I did indeed read that, but it has nothing real to say about it. Instead it says this:

> Apple uses memory which serves both large chunks of data and serves it fast. In computer speak that is called low latency and high throughput. Thus the need to be connected to separate types of memory is removed.

That is just hand waving. It is possible to produce such memory, but it involves ultra wide busses, far wider than optimal for filling CPU caches, and preferably directly connected to the GPU rather than a multi-master bus or switch.

There is the possibility that Apple has built a very fancy memory interposer that leverages the short distances in the SOC to present the memory both wide (to GPU) and narrow (for filling a queue of L2 misses), so that cache fills pause while GPUs read/write. That would be a highly interesting piece of logic. But of course it can't scale outside of the SOC.


Well yeah they are exploiting the fact that they have an SoC. And they don’t need to scale outside the SoC. There is still space to add a lot more memory.


I don't really see the advantage of using RISC-V as the ISA for a specialised processor. Yes you can have some tooling advantages because the basic stuff is done for you but such ISAs are often hyper specialised. You may not want everything in the RV32I/RV64I (the basic RISCV instruction set) and you'll certainly want a whole bunch of stuff that isn't in an existing extension and you may want to do things in a way that's fundamentally incompatible with the existing ISA (maybe you want flags or condition codes, maybe you want a giant register file with indirect addressing, auto increments and weird memory addressing modes, maybe you want variable length instructions or fixed width that's greater than 32 bit etc).

The complexity is in the specialised stuff anyway so having a RISC-V base is unlikely to save you a huge amount of effort.

The author attempts to point to Nvidia as an example

> Because RISC-V has such a small and simple instruction-set it beat all the competition, including ARM. Nvidia found they could make smaller chips by going for RISC-V than for anybody else. They also reduced watt usage to a minimum.

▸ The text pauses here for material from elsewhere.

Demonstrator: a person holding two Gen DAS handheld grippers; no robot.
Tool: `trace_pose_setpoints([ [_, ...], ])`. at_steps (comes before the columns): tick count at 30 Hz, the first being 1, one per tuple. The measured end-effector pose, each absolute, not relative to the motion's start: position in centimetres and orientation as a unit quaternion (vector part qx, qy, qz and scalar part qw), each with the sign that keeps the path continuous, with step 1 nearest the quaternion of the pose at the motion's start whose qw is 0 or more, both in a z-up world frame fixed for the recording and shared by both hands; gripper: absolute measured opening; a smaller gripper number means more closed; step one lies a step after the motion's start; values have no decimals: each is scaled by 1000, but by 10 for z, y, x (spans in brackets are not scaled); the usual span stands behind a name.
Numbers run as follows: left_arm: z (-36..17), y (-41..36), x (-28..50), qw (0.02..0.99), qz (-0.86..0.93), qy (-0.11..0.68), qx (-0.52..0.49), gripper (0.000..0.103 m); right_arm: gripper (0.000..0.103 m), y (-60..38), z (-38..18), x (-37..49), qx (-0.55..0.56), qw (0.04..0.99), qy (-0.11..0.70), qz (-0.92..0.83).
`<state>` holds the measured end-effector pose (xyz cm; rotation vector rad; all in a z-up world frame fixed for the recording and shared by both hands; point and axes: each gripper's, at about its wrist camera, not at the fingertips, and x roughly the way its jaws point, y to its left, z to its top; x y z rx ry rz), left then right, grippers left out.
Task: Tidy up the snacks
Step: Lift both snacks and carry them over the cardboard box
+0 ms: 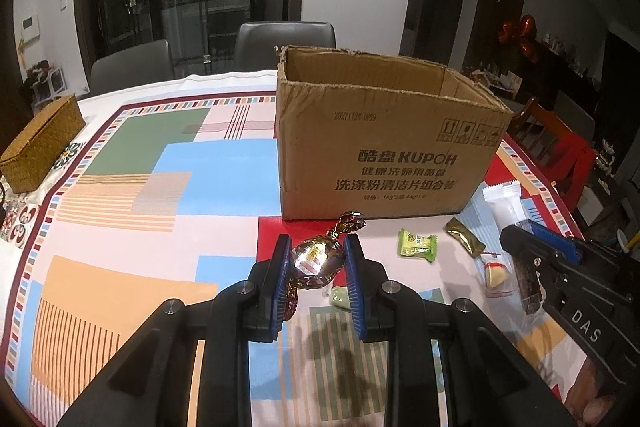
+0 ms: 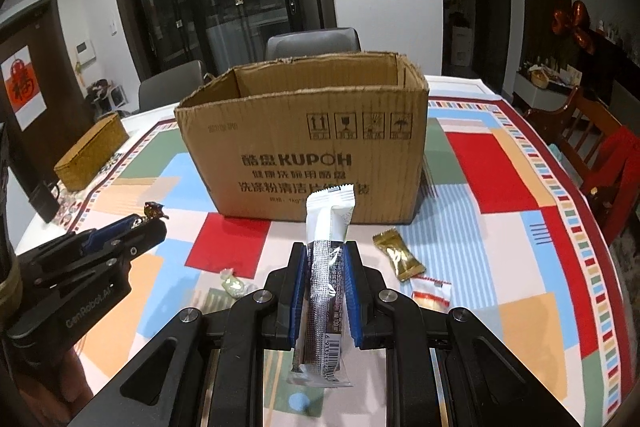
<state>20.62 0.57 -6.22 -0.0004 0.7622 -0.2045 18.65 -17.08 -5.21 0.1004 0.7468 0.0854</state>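
An open cardboard box (image 1: 384,143) stands on the table; it also shows in the right wrist view (image 2: 304,139). My left gripper (image 1: 316,249) is shut on a shiny brown foil candy (image 1: 318,259), held above the table in front of the box. My right gripper (image 2: 326,255) is shut on a long white and silver snack bar (image 2: 326,275), held upright before the box. It shows at the right of the left wrist view (image 1: 536,247). Loose snacks lie on the cloth: a green packet (image 1: 416,245), a gold packet (image 2: 398,255), a red-and-white packet (image 2: 432,293) and a pale green candy (image 2: 234,285).
A woven basket (image 1: 40,143) sits at the table's far left. Grey chairs (image 1: 284,43) stand behind the table and a wooden chair (image 2: 596,155) at the right. The patterned tablecloth (image 1: 160,187) covers the table.
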Motion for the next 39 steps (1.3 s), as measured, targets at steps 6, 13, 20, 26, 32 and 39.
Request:
trace_pose_setpoints([
  [6, -55, 4, 205, 925, -100, 367, 2, 26, 20, -174, -41, 188, 47, 933, 355, 40],
  [13, -46, -1, 209, 925, -100, 367, 6, 26, 20, -177, -28, 190, 44, 937, 344, 39],
  [20, -34, -5, 216, 927, -103, 361, 5, 26, 20, -178, -14, 195, 38, 941, 334, 43],
  [26, -21, -8, 225, 930, -107, 352, 5, 26, 20, -182, -2, 203, 36, 945, 323, 42],
  [32, -10, -13, 234, 933, -112, 343, 7, 26, 20, -186, 8, 212, 33, 948, 315, 43],
  [39, -1, -19, 247, 934, -119, 338, 11, 26, 20, -192, 22, 224, 30, 951, 303, 41],
])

As I understand it Nvidia's use of RISC-V was for controller cores, its not the main ISA doing the important work (i.e. Whatever they use for the shader cores in a GPU). I suspect they chose RISC-V primarily because there were no arm cores that precisely fit their requirements, so RISC-V gives the opportunity for a custom design that does.

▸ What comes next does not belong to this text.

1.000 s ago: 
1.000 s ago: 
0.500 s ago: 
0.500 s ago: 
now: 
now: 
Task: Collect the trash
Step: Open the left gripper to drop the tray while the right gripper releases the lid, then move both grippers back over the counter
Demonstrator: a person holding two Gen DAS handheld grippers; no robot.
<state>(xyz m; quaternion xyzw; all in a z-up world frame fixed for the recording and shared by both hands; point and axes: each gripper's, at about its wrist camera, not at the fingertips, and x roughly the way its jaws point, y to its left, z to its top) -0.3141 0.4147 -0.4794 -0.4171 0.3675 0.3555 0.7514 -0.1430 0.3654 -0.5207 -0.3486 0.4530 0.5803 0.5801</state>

So yes RISC-V is great when you have a need for a CPU that doesn't fit nicely with what arm already provides. In a coprocessors these are likely to provide control and coordination. You'll still want to build a custom ISA for the custom accelerator side of it.


I would be curious what you think of these examples. Isn’t this accelerators using RISC-V rather than custom ISA?

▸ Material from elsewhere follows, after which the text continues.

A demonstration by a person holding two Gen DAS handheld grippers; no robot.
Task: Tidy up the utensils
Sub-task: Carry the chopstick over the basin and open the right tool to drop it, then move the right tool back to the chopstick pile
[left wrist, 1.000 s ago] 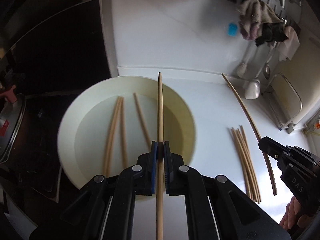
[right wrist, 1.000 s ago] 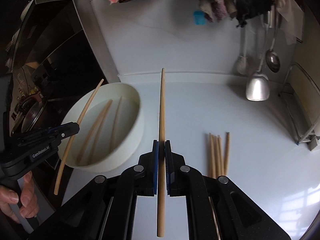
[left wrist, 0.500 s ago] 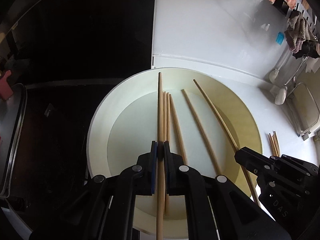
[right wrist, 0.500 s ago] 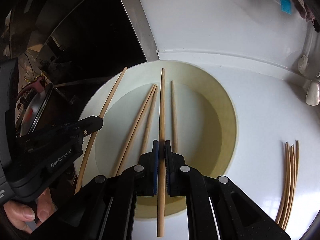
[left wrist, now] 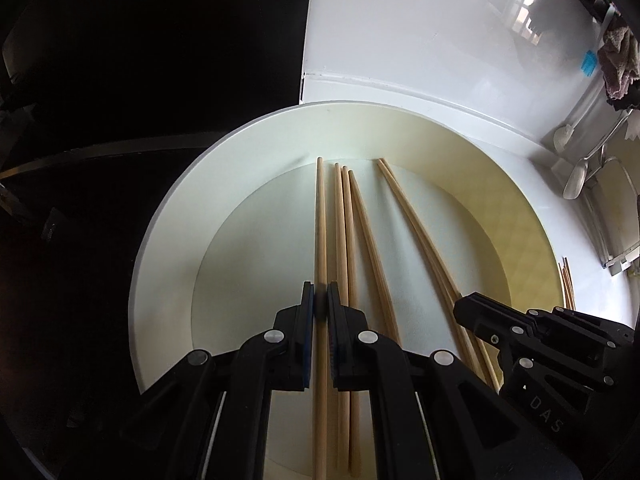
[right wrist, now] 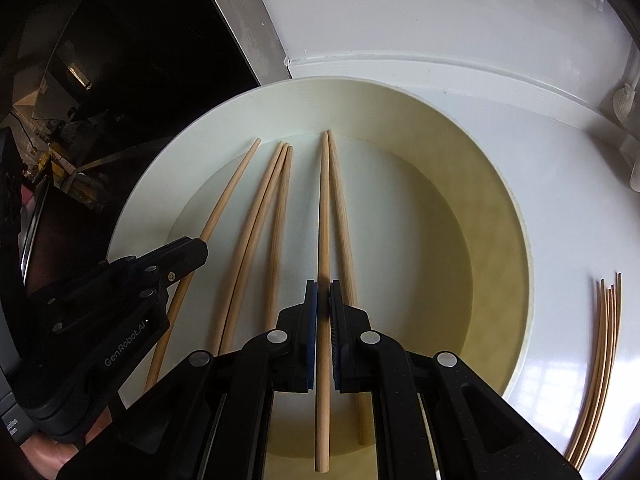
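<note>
Left tongs (left wrist: pixel 320 300) clamped tight on one chopstick (left wrist: pixel 321 220), centre of frame, its far tip at the back of the bowl floor. Right tongs (right wrist: pixel 323 294) likewise shut on a second chopstick (right wrist: pixel 324 208), over the same cream bowl (right wrist: pixel 492 184). Loose chopsticks (left wrist: pixel 352 240) lay lengthwise in the bowl between and beside the two held ones. Bowl sat on my white bench (right wrist: pixel 560 168). At the right edge of the right view, a bundle of chopsticks (right wrist: pixel 600 360) lay on the bench outside the bowl.
</note>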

https://www.european-processor-initiative.eu/accelerator/

https://www.embedded.com/extending-the-risc-v-architecture-w...


> As I understand it Nvidia's use of RISC-V was for controller cores, its not the main ISA doing the important work…

Isn’t that exactly the use case the article is talking about?


Not as I read it:

> Going for custom proprietary instruction-sets is thus not a good idea

(In reference to why you'd use RISCV for co-processors in general)

I'm arguing the custom ISA is essential to building the co-processor (or at least makes it easier). The fact your application is super specialised means the existing RISC-V software ecosystem doesn't really help you.

Nvidia's use of RISC-V is incidental, not a key part of their GPU architecture.


Isn't that the whole point of RISC-V's ISA extensions system though, so you can use a minimal base of standardised instructions for generic stuff with established developer tooling, but still have custom application specific instructions tuned to your design?


> Instead of spending all that silicon on more CPU cores, perhaps we can add more coprocessors instead?

Isn't it always a trade-off and some balance? You can add more specialized processors (ASICs) but that also takes away space from general purpose processing units on your die. So depending on the workload your co-processors might be useful or simply dead weight that's not utilized but takes away from the general purpose units that could be useful.


dead weight that's not utilized

Dead weight, maybe, but unpowered dead weight. That’s the real tradeoff here. If you devote all of your silicon to one big general purpose machine, you need to use it for everything and so it’s always powered.

If your general purpose machine can do every task but nothing well then it’s essentially always wasting a lot of energy. A collection of special purpose cores, on the other hand, might power on and off at different times, depending on the need. Each one could perform its task with a great deal of speed and energy efficiency. The whole system would then be much more energy efficient because it would only use the resources it needs to perform its tasks.

It’s like choosing to own either: a) a Ferrari super car or b) a minivan and a super sport bike. In the former case, you can go really fast if you want, but you’re going to be wasting a lot of fuel getting groceries or picking the kids up at school. In the latter case, you have one vehicle for mundane tasks and another for high speed fun. Your fuel costs will be way lower and you’ll be much more energy efficient!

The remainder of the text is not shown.